In Qodo Gen 1.0, testing tools are now enabled within the AI chat (in Standard Mode) to give you a semi-agentic flow for test generation. With the same /test command users are used to, Qodo Gen will guide you step-by-step through generating a complete test suite, from adding example tests, mocks to generating edge case behaviors. Tests are created directly inside the editor, giving users full control over everything in the file, from imports to helper functions. The workflow is designed to be flexible, both in the UI and backend, allowing it to evolve as the agent becomes smarter.
Qodo Gen 1.0: powered by Qodo’s code integrity platform
Qodo Gen is built on our enterprise-ready code integrity platform, ensuring reliable and intelligent AI assistance for developers. From Agent Mode to test generation, this platform powers Qodo Gen with tools for prompt intent understanding, advanced context retrieval, and deep code awareness.
As the first and only MCP-enabled AI coding agent for JetBrains, Qodo Gen seamlessly integrates with enterprise workflows. Its agentic chat enables flexible, intelligent interactions designed for large-scale coding challenges.
To achieve deep context awareness of enterprise codebases, we use:
- Continuous indexing pipelines to keep codebase analysis up to date.

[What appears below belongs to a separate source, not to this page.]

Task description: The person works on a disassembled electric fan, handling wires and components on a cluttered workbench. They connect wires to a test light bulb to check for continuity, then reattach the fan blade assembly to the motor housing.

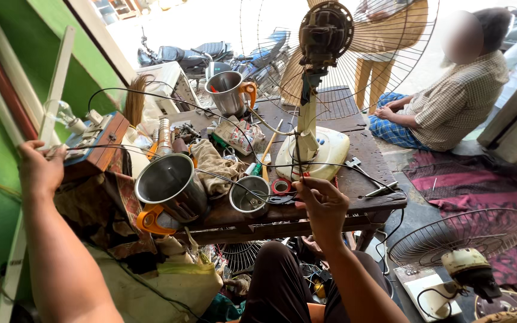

- Advanced Retrieval Augmented Generation (RAG) techniques, including intelligent chunking, retrieval, and ranking mechanisms.
- A state-of-the-art code embedding model that enhances code search, retrieval, and natural language-to-code understanding.
These capabilities allow Qodo Gen to deliver precise, context-aware code, streamlining development, testing, and code review processes.
Conclusion
By moving beyond the limitations of simple command-response interactions to true agentic workflows, we’re enabling AI to become a genuine collaborative partner in tackling the most complex coding challenges.
With Agent Mode, developers can now focus on the “what” while Qodo Gen handles the “how,” autonomously orchestrating multi-step problem-solving processes that were previously beyond the reach of AI tools. Whether you’re generating comprehensive test suites, fixing complex bugs across multiple files, or implementing features from user stories, Qodo Gen 1.0 provides the intelligence and context awareness to deliver meaningful results.